* **Exercise details**
What appears in the data must be reproduced exactly.

******

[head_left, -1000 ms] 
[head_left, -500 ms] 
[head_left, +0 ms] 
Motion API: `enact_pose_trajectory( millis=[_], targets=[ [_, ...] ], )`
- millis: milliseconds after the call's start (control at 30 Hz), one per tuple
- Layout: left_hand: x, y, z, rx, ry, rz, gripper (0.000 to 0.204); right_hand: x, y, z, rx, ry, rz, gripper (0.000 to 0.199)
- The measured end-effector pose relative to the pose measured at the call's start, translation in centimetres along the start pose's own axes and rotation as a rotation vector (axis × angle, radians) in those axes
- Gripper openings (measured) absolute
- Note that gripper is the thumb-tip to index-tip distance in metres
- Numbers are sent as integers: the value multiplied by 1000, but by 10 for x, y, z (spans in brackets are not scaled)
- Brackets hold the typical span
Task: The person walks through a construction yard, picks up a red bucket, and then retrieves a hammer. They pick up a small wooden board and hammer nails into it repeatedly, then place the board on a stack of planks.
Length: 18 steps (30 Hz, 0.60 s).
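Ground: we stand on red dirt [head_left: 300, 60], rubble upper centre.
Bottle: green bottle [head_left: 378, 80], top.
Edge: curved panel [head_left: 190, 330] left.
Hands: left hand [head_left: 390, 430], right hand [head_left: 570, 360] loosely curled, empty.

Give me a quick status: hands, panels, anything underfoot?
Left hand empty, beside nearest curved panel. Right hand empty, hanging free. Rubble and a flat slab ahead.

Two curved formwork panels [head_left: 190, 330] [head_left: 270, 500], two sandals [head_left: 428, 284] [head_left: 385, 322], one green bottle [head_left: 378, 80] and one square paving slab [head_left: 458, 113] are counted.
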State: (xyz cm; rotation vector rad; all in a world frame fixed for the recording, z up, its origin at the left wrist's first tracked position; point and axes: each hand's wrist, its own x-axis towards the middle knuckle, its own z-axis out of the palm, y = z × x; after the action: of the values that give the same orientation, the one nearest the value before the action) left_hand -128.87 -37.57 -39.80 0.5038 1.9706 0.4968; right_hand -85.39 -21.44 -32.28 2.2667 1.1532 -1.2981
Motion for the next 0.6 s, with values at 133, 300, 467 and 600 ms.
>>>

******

* **Written response**
[head_left, -1000 ms] 
[head_left, -500 ms] 
[head_left, +0 ms] 
Motion API: `enact_pose_trajectory( millis=[_], targets=[ [_, ...] ], )`
- millis: milliseconds after the call's start (control at 30 Hz), one per tuple
- Layout: left_hand: x, y, z, rx, ry, rz, gripper (0.000 to 0.204); right_hand: x, y, z, rx, ry, rz, gripper (0.000 to 0.199)
- The measured end-effector pose relative to the pose measured at the call's start, translation in centimetres along the start pose's own axes and rotation as a rotation vector (axis × angle, radians) in those axes
- Gripper openings (measured) absolute
- Note that gripper is the thumb-tip to index-tip distance in metres
- Numbers are sent as integers: the value multiplied by 1000, but by 10 for x, y, z (spans in brackets are not scaled)
- Brackets hold the typical span
Task: The person walks through a construction yard, picks up a red bucket, and then retrieves a hammer. They pick up a small wooden board and hammer nails into it repeatedly, then place the board on a stack of planks.
Length: 18 steps (30 Hz, 0.60 s).
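Ground: we stand on red dirt [head_left: 300, 60], rubble upper centre.
Bottle: green bottle [head_left: 378, 80], top.
Edge: curved panel [head_left: 190, 330] left.
Hands: left hand [head_left: 390, 430], right hand [head_left: 570, 360] loosely curled, empty.

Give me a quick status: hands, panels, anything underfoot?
Left hand empty, beside nearest curved panel. Right hand empty, hanging free. Rubble and a flat slab ahead.

Two curved formwork panels [head_left: 190, 330] [head_left: 270, 500], two sandals [head_left: 428, 284] [head_left: 385, 322], one green bottle [head_left: 378, 80] and one square paving slab [head_left: 458, 113] are counted.
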State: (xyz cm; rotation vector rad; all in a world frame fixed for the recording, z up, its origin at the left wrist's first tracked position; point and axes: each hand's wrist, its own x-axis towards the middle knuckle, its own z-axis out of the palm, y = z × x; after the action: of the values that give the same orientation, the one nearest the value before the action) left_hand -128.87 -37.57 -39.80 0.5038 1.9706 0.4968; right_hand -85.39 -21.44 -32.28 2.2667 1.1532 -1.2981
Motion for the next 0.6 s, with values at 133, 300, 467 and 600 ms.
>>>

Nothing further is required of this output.